Supplied information:
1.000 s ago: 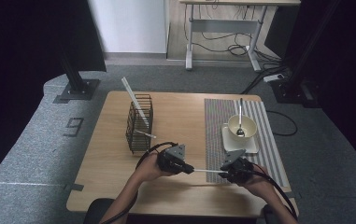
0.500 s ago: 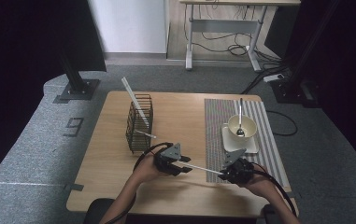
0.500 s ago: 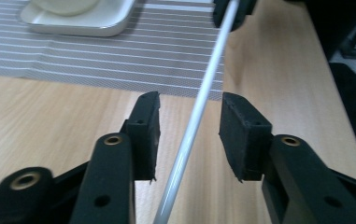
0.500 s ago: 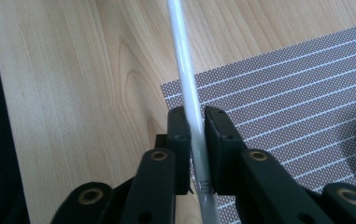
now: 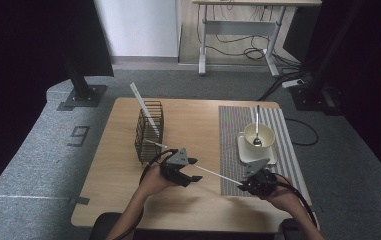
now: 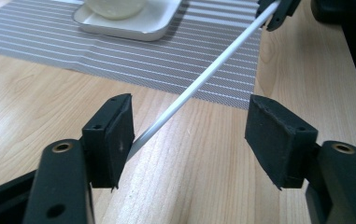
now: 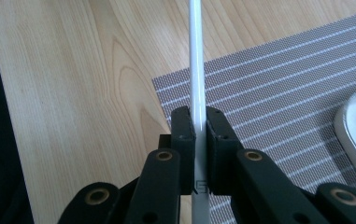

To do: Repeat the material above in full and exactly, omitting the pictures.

Task result:
1.000 s ago: 
0.500 s ago: 
0.500 s ago: 
0.500 s ago: 
now: 
now: 
now: 

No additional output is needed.